#### [Assignment]
Repeat only the lines below from the one containing "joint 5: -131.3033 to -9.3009" through the one containing "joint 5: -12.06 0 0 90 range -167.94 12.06", inclusive, exactly as written.

#### [Supplied data]
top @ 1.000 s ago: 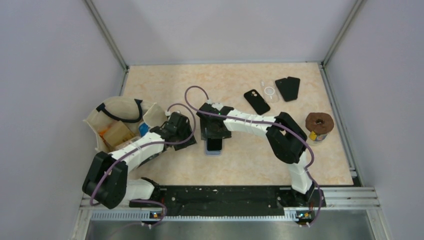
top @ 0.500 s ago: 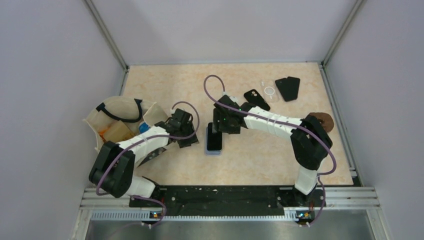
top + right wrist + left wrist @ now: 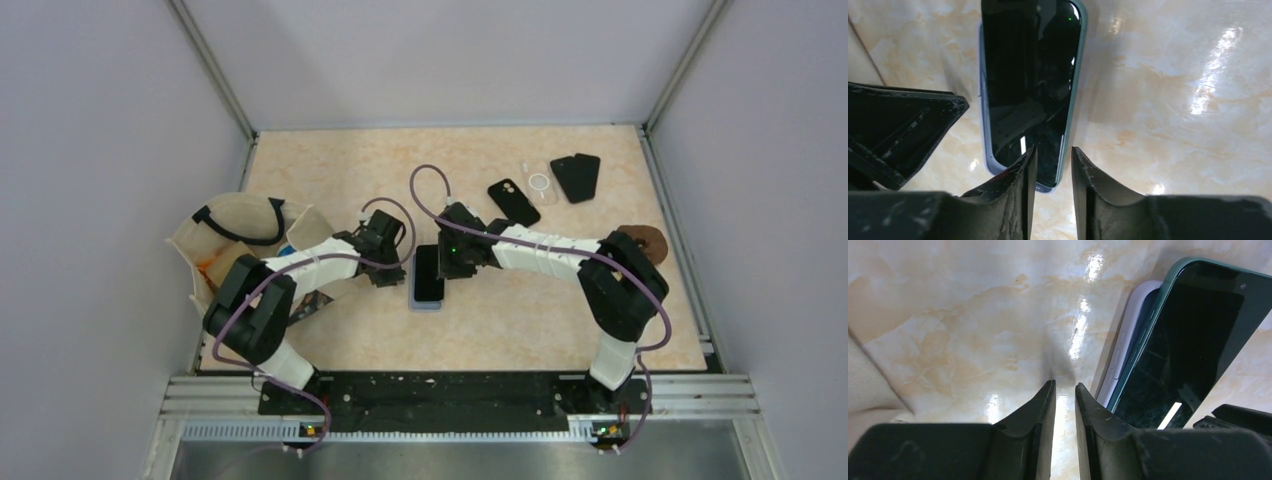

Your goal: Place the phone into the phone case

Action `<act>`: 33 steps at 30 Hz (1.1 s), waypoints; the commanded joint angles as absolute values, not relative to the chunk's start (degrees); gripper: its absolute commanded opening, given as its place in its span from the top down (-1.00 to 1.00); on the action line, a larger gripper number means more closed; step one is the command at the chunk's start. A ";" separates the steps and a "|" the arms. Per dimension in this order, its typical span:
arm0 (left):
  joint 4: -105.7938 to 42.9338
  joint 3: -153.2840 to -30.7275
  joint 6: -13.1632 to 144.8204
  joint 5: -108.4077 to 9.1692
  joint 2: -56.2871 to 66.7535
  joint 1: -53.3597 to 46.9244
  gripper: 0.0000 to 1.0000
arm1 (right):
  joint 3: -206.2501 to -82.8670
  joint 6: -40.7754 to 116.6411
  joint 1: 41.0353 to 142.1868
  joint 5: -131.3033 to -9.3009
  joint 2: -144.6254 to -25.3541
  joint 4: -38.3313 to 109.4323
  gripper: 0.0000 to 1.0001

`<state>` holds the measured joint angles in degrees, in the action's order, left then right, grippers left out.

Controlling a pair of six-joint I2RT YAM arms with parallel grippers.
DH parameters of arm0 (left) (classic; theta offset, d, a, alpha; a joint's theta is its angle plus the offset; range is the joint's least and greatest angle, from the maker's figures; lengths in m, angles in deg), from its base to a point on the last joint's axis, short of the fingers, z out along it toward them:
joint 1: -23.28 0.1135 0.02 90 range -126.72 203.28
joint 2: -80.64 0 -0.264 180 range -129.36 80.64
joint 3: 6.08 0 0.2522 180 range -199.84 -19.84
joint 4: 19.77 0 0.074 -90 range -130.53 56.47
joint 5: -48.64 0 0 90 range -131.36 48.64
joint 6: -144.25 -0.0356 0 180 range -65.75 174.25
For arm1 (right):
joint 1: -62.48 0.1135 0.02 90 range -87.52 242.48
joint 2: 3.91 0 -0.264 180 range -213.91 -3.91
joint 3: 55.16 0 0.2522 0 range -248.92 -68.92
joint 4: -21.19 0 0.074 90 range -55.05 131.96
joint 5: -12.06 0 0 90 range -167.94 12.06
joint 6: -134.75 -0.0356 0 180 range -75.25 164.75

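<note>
I see the phone [image 3: 428, 273] lying screen up on the lavender phone case [image 3: 426, 304], near the middle of the marbled surface [image 3: 330, 160]. In the left wrist view the phone's teal edge [image 3: 1188, 340] sits over the case [image 3: 1120, 347], whose pale rim shows along one long side only. The right wrist view gives me the same: the case rim [image 3: 990, 162] peeks out along one long side and around the near corner of the phone [image 3: 1030, 85], and not along the other long side. Whether the phone is pressed fully in, I cannot tell.

My left hand [image 3: 388, 270] is low, just beside the phone's left side. Its fingers stand a narrow gap apart with only bare surface between them [image 3: 1064, 386]. My right hand [image 3: 452, 265] is just beside the phone's right side. Its fingers are also slightly apart and hold nothing, and they hover over the phone's near corner [image 3: 1052, 149].

Away from the work, a cloth bag [image 3: 235, 215] sits at the left. A black phone [image 3: 513, 202], a clear case [image 3: 540, 183] and two dark cases [image 3: 576, 176] lie at the far right.
</note>
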<state>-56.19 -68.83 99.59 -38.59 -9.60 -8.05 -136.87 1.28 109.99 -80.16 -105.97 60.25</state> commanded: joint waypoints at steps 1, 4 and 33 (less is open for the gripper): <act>-55.33 -71.76 100.61 -37.27 -11.61 -8.92 0.50 | -136.24 1.47 110.40 -78.14 -105.65 55.41 0.43; -55.42 -73.12 100.81 -37.47 -12.75 -9.30 0.55 | -136.10 1.29 110.75 -78.12 -105.88 55.22 0.51; -54.84 -75.96 100.11 -39.42 -15.47 -10.12 0.63 | -133.33 1.66 111.35 -80.29 -104.06 55.99 0.27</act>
<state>-56.67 -74.27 100.18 -38.53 -14.89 -9.75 -133.06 0.69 111.43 -80.60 -102.87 57.26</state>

#### [Response]
  joint 5: -131.3033 to -9.3009
  joint 2: -144.6254 to -25.3541
  joint 4: -38.3313 to 109.4323
  gripper: 0.0000 to 1.0001

`<state>` holds the measured joint angles in degrees, in the action's order, left then right, grippers left out.

Controlling a pair of six-joint I2RT YAM arms with parallel grippers.
DH parameters of arm0 (left) (classic; theta offset, d, a, alpha; a joint's theta is its angle plus the offset; range is the joint's least and greatest angle, from the maker's figures; lengths in m, angles in deg), from its base to a point on the last joint's axis, short of the fingers, z out along it toward them:
joint 1: -23.28 0.1135 0.02 90 range -126.72 203.28
joint 2: -80.64 0 -0.264 180 range -129.36 80.64
joint 3: 6.08 0 0.2522 180 range -199.84 -19.84
joint 4: 19.77 0 0.074 -90 range -130.53 56.47
joint 5: -48.64 0 0 90 range -131.36 48.64
joint 6: -144.25 -0.0356 0 180 range -65.75 174.25
For arm1 (right):
joint 1: -62.48 0.1135 0.02 90 range -87.52 242.48
joint 2: 3.91 0 -0.264 180 range -213.91 -3.91
joint 3: 55.16 0 0.2522 0 range -248.92 -68.92
joint 4: -21.19 0 0.074 90 range -55.05 131.96
joint 5: -12.06 0 0 90 range -167.94 12.06

That completes the output for this exercise.